1. (grammar) A word that expresses the relative position of an item in a sequence.
First, second and third are the ordinal numbers corresponding to one, two and three.
2. (arithmetic) A natural number used to denote position in a sequence.
In the expression a3, the "3" is an ordinal number.
3. (set theory) Such a number generalised to correspond to any cardinal number (the size of some set); formally, the order type of some well-ordered set of some cardinality a, which represents an equivalence class of well-ordered sets (exactly those of cardinality a) under the equivalence relation "existence of an order-preserving bijection".
• 1950, Frederick Bagemihl (translator), Erich Kamke, Theory of Sets, Dover (Dover Phoenix), 2006, page 137,
For not only do the antinomies a) to e) disappear when we admit as elements of sets only such sets, ordinal numbers, and cardinal numbers as are bounded above by a fixed cardinal number, but we see also that paradoxes always arise if we collect into a set any sets, cardinal numbers, or ordinal numbers which are not bounded above by a fixed cardinal number.

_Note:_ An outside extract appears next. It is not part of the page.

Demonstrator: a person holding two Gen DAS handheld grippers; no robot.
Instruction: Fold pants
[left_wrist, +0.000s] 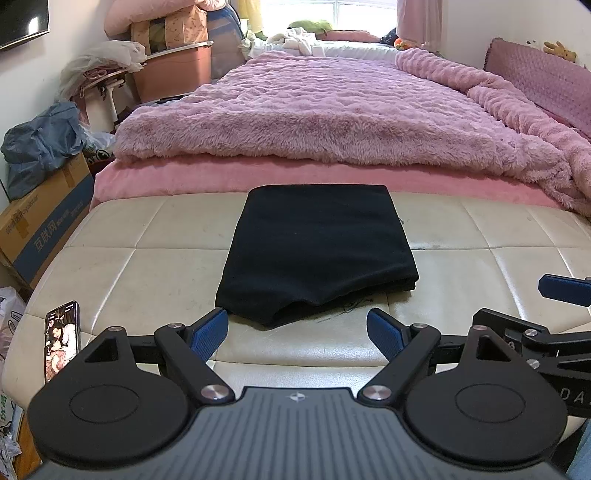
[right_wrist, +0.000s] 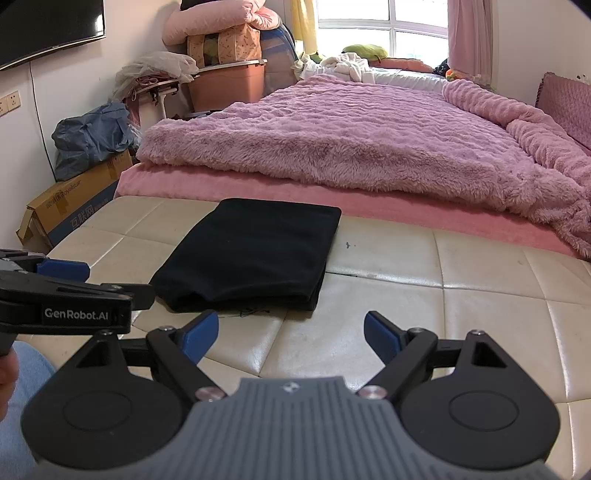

• 1960 [D. Van Nostrand], Paul R. Halmos, Naive Set Theory, 2017, Dover, Republication, page 80,
Is there a set that consists exactly of all the ordinal numbers? It is easy to see that the answer must be no. If there were such a set, then we could form the supremum of all ordinal numbers. That supremum would be an ordinal number greater than or equal to every ordinal number. Since, however, for each ordinal number there exists a strictly greater one (for example, its successor), this is impossible; it makes no sense to speak of the "set" of all ordinals.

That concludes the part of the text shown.